Provided data ->
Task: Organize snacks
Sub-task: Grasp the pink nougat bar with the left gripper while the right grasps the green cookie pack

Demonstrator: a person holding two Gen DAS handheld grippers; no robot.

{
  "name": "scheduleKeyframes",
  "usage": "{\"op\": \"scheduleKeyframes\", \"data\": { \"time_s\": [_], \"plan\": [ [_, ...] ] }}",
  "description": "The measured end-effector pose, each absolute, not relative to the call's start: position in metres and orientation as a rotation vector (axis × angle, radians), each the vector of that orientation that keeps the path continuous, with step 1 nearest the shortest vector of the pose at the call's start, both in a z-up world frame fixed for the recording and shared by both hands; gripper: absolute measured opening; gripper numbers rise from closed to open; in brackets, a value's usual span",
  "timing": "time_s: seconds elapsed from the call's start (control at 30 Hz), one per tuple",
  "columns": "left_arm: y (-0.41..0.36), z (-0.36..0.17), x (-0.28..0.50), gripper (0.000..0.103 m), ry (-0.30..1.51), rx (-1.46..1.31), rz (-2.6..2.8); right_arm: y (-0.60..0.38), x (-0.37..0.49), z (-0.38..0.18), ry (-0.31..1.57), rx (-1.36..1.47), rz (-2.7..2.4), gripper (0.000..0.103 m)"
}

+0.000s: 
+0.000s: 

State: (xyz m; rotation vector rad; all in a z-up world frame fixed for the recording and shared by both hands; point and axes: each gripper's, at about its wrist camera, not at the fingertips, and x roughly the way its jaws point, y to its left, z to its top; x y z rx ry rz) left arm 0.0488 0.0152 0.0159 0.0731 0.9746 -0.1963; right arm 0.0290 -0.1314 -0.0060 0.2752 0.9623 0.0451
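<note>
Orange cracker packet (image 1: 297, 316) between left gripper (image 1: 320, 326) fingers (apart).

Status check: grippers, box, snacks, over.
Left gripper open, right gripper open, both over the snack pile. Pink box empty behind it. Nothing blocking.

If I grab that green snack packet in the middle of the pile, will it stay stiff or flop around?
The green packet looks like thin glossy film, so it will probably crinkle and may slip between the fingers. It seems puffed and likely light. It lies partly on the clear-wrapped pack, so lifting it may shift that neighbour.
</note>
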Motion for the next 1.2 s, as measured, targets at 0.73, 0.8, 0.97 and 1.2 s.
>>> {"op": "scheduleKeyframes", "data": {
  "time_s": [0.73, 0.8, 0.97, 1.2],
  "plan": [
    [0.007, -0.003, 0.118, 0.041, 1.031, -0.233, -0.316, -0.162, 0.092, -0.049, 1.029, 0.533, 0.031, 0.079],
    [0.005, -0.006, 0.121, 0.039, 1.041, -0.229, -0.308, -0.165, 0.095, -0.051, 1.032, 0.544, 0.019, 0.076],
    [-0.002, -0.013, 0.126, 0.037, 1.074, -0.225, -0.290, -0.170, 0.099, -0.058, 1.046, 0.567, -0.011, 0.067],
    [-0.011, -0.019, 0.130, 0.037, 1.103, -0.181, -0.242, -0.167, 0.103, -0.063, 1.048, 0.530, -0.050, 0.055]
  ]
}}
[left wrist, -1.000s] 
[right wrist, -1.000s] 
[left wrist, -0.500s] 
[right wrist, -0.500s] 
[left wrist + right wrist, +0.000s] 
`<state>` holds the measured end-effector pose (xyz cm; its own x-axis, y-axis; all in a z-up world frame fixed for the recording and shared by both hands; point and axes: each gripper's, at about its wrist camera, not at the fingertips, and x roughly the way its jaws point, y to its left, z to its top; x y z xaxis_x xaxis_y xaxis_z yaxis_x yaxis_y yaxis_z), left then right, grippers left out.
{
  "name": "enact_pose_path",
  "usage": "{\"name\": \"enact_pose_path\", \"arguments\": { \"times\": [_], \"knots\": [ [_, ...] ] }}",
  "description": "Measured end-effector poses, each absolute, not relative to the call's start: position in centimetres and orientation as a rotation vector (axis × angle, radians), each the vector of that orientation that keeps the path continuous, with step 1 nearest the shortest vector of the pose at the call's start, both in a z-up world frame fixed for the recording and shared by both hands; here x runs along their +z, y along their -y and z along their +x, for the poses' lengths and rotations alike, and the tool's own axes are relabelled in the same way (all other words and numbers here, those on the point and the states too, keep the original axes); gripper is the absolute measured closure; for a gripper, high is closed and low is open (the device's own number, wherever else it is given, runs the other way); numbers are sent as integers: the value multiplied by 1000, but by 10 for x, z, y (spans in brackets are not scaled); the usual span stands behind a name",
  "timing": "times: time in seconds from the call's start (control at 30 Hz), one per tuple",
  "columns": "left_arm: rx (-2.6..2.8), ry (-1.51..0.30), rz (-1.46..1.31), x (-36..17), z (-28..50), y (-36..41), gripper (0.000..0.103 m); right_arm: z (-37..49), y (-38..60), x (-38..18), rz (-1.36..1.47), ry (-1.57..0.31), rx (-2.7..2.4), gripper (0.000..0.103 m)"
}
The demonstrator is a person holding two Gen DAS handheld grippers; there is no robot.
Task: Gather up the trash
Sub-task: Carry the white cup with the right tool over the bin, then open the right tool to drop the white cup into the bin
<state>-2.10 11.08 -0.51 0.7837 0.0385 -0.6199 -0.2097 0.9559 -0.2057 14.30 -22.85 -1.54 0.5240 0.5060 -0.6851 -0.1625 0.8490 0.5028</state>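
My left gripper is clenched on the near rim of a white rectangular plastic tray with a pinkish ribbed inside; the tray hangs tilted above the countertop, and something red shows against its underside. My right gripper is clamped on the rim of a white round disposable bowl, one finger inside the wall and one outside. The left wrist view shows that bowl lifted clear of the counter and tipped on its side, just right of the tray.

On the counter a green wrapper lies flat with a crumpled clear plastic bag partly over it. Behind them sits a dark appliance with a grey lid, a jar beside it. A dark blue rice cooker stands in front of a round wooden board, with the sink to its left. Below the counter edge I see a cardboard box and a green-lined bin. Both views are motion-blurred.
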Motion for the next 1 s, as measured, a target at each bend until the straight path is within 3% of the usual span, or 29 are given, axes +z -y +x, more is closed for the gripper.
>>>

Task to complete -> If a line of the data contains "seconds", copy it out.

Reply ->
  "timing": "time_s: seconds elapsed from the call's start (control at 30 Hz), one per tuple",
  "timing": "times: time in seconds from the call's start (control at 30 Hz), one per tuple",

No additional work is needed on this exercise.